Monday, January 28, 2013

Why We Support Catholic Education

Around the country, the Catholic Church is celebrating Catholic Schools Week Jan. 27-Feb. 2. During the week, the USCCB blog will feature entries from people who reflect on how their lives were and are impacted by Catholic education. Today, Fran and Betty Contino share why they invest in Cristo Rey Jesuit High School in Baltimore, Maryland.

By Fran and Betty Contino

Fran: As a student of Our Lady of Pompei Parish School in Baltimore City’s Highlandtown community, I found inclusion and protection within the Catholic school. It gave me a sense of security that was enhanced at Calvert Hall College High School, where my life was permanently transformed academically and spiritually by the Christian Brothers. Knowing what I received from my Catholic education prompted me to become a backer of Cristo Rey Jesuit High School, a new Catholic college prep high school educating boys and girls from some of Baltimore City’s most challenged neighborhoods. The school  is part of the Cristo Rey Network, comprised of 25 Catholic high schools across the country that prepare low-income, urban students for success in college through a rigorous program of high-quality academics and real-world work experience.

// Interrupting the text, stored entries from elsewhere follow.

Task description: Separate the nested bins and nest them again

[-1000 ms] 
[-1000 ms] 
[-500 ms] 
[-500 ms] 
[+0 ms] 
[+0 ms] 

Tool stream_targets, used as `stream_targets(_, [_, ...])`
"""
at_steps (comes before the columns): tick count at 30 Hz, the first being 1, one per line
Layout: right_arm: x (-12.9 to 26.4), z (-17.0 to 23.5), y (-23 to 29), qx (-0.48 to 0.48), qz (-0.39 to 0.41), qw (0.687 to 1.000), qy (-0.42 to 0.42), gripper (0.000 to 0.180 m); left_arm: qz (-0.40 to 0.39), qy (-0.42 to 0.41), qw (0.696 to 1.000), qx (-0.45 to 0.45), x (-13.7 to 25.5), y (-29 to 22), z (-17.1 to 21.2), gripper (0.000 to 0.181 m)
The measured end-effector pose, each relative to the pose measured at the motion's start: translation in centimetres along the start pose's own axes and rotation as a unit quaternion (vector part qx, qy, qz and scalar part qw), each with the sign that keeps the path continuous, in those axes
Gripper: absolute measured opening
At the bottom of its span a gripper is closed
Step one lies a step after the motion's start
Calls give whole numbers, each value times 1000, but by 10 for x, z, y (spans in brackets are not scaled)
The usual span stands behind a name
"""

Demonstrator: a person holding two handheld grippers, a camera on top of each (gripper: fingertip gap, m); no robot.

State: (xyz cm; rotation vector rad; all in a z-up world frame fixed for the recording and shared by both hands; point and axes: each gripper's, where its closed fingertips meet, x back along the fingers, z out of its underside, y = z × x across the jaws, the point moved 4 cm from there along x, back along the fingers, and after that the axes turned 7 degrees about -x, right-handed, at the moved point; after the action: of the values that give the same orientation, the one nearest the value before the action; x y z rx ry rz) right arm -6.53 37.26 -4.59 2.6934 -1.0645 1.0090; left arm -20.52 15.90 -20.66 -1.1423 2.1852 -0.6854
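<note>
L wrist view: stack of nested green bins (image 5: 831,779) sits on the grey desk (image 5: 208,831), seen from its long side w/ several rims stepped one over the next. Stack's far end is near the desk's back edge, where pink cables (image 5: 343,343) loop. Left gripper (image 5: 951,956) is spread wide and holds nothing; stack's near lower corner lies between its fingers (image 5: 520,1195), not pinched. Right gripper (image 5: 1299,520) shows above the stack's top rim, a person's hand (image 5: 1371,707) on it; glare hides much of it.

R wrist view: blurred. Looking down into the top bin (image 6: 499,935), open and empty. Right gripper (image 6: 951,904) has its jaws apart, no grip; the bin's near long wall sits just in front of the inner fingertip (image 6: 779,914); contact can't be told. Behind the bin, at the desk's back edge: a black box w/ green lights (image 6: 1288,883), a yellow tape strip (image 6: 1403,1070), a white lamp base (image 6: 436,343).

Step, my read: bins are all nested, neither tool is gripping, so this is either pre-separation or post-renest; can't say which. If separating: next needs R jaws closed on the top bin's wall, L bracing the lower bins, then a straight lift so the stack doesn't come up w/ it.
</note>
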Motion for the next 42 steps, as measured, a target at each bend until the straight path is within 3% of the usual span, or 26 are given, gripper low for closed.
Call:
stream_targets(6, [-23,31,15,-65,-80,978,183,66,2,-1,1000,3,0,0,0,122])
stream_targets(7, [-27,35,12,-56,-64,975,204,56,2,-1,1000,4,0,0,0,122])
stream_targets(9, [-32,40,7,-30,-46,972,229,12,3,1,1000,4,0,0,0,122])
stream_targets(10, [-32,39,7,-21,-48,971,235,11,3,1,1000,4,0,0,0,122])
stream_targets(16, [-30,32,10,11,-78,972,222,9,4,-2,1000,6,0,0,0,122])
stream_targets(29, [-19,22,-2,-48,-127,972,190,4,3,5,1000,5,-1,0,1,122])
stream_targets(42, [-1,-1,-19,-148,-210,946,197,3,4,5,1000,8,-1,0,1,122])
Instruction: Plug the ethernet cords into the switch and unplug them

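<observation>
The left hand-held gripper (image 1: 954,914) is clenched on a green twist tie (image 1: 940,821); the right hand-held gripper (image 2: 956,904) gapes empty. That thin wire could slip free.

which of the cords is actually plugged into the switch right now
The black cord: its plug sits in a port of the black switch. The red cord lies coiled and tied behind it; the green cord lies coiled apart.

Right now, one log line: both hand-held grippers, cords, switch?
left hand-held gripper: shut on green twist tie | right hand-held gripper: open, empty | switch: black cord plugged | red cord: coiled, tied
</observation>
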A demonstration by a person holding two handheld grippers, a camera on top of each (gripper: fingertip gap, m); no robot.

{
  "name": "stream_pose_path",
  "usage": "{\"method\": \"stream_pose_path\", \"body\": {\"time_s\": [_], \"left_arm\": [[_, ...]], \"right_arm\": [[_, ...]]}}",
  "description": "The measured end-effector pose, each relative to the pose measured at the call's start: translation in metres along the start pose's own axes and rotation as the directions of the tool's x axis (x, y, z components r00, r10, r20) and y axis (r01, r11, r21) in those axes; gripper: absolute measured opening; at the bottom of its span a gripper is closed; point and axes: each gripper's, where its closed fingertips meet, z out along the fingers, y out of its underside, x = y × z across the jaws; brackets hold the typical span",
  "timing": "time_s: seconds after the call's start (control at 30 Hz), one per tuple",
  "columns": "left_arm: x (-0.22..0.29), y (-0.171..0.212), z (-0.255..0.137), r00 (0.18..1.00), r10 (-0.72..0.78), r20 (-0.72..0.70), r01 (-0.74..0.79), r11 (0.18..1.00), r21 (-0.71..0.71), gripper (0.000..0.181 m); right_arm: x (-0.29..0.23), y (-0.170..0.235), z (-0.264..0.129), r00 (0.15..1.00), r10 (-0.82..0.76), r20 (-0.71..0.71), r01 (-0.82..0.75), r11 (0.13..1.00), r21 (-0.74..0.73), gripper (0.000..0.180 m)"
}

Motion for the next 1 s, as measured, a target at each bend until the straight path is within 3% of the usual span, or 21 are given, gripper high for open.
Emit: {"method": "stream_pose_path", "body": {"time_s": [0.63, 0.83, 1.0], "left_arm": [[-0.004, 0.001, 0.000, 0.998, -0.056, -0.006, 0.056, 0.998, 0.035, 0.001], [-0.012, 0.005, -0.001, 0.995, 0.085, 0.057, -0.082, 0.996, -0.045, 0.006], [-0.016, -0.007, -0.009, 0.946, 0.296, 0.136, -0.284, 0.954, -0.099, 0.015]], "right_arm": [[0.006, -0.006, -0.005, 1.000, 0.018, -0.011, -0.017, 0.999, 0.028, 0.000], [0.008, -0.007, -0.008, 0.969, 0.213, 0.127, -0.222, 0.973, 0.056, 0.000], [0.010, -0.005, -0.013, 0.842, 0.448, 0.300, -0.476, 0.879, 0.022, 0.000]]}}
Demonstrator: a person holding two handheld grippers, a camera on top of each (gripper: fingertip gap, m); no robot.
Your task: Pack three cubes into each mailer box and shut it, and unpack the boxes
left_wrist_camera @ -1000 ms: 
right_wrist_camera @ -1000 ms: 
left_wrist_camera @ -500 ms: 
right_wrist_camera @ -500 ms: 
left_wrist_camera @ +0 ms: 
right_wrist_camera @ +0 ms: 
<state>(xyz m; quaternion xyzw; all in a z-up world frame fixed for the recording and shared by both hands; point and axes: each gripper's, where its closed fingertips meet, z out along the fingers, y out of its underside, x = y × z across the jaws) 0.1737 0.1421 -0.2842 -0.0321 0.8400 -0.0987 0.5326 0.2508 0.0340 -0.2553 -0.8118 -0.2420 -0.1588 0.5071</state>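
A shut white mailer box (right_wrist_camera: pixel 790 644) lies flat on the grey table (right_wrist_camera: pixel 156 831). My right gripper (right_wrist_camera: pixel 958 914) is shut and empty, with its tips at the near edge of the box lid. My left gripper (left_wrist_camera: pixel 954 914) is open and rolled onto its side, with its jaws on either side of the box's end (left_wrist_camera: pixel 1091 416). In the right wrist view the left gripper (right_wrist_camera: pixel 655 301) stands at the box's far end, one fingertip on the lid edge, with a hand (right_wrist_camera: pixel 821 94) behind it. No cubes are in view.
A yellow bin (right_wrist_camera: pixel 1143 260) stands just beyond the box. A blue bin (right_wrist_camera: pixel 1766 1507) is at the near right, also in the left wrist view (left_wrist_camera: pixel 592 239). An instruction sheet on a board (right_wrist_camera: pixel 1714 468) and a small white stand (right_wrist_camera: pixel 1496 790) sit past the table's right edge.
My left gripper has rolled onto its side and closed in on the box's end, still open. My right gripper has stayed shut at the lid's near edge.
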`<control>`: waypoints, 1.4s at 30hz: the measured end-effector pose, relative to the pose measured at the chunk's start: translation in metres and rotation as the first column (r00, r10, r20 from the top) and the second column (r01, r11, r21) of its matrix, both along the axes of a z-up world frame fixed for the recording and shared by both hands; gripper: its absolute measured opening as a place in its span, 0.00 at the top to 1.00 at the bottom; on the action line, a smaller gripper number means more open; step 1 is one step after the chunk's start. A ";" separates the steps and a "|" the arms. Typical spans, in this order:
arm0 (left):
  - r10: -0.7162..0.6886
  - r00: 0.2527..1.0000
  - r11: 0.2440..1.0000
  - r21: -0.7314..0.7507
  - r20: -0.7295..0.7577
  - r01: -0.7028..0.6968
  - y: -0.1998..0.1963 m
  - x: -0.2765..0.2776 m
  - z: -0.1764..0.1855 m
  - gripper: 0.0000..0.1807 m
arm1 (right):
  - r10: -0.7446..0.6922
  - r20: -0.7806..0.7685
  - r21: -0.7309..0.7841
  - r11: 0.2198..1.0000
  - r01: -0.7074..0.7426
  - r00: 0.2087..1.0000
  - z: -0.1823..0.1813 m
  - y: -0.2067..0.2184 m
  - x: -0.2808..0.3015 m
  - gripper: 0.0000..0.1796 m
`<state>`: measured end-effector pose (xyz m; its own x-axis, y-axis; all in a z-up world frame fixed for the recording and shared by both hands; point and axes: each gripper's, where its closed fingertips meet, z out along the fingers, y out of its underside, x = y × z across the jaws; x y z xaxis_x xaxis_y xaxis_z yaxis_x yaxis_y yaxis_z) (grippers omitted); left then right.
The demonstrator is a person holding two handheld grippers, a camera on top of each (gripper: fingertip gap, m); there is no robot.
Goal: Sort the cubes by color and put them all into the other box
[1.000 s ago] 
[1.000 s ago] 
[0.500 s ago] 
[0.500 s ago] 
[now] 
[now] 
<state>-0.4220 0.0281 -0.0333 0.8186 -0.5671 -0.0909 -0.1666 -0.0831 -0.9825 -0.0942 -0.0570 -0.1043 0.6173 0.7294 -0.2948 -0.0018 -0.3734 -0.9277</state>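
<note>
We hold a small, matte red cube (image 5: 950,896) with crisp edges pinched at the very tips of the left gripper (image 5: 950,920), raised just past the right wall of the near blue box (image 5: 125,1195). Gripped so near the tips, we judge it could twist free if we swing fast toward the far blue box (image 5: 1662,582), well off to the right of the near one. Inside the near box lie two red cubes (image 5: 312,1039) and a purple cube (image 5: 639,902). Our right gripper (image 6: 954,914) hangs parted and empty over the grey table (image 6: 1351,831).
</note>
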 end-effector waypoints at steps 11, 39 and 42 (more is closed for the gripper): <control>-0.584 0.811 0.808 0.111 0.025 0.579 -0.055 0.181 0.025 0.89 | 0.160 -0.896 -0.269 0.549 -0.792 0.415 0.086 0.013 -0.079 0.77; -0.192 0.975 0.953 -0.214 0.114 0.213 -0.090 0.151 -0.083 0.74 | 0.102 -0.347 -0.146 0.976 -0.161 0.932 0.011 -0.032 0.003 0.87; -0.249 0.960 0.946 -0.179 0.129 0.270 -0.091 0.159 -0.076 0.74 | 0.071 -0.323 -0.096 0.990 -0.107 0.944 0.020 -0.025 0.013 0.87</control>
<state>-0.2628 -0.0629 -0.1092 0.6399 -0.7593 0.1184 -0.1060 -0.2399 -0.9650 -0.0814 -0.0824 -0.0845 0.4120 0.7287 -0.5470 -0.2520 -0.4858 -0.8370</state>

We all need the sense of security that can be rooted in solid elementary and secondary school education. I wanted to help others find the secure comfort I found in Catholic schools.
            Betty: I attended a Catholic elementary school and pretty much sailed through my public  high school with good grades. I turned out okay, but the benefits of Catholic education became apparent only a few years ago when I became involved with children who had no way out of troubled environments. I saw what happened when they received a quality education in a protected atmosphere where they could focus and not sit tensely waiting for another bad shoe to drop. They found a sense of peace and accomplishment. From working with homeless people for about 15 years I came to realize the best way to assist children was through education, which seems like the only place kids can obtain an almost-level playing field.
            Together:  Our support for Catholic schools also comes from our belief in the power of God’s love. In the Catholic schools we find that God is not only acknowledged by the school but that children are encouraged to include Him in their lives. They learn beyond what the secular world offers— there are moral standards. The Ten Commandments are real, not fiction. This immeasurable benefit can provide a child with hope in times of uncertainty, a hope that lasts. Being surrounded with teachers and administrators who can freely reference the Bible and how it applies to daily life supports a child’s behavioral development. It is no secret that children want rules and boundaries. They need them to feel safe. 
            Catholic education holds out high standards for teachers and students; Catholic education goes way beyond the three R’s. It is transformational with change that begins in kindergarten. Catholic schools set youth on a path to become morally and spiritually strong, to respect others, to be of service and to become the best that they can be academically. They also help them to become role models of responsible and accountable citizens and ultimately, productive and contributing members of their local community and the world at large. This kind of formation occurs best in a Catholic school, especially for youth from disadvantaged and financially strapped communities. Cristo Rey schools help students to cope, strive and compete in the world about them. As we looked for ways to make a difference, contributing to a Catholic school became an obvious choice for us.
Fran and Betty Contino are members of the Catholic Community of St. Francis Xavier in Hunt Valley, Maryland. Fran serves on the board of trustees of Baltimore’s Cristo Rey Jesuit High School, and Betty is the leadership chair of Women’s Education Alliance, which provides scholarships to Catholic schools for disadvantaged children in Baltimore City.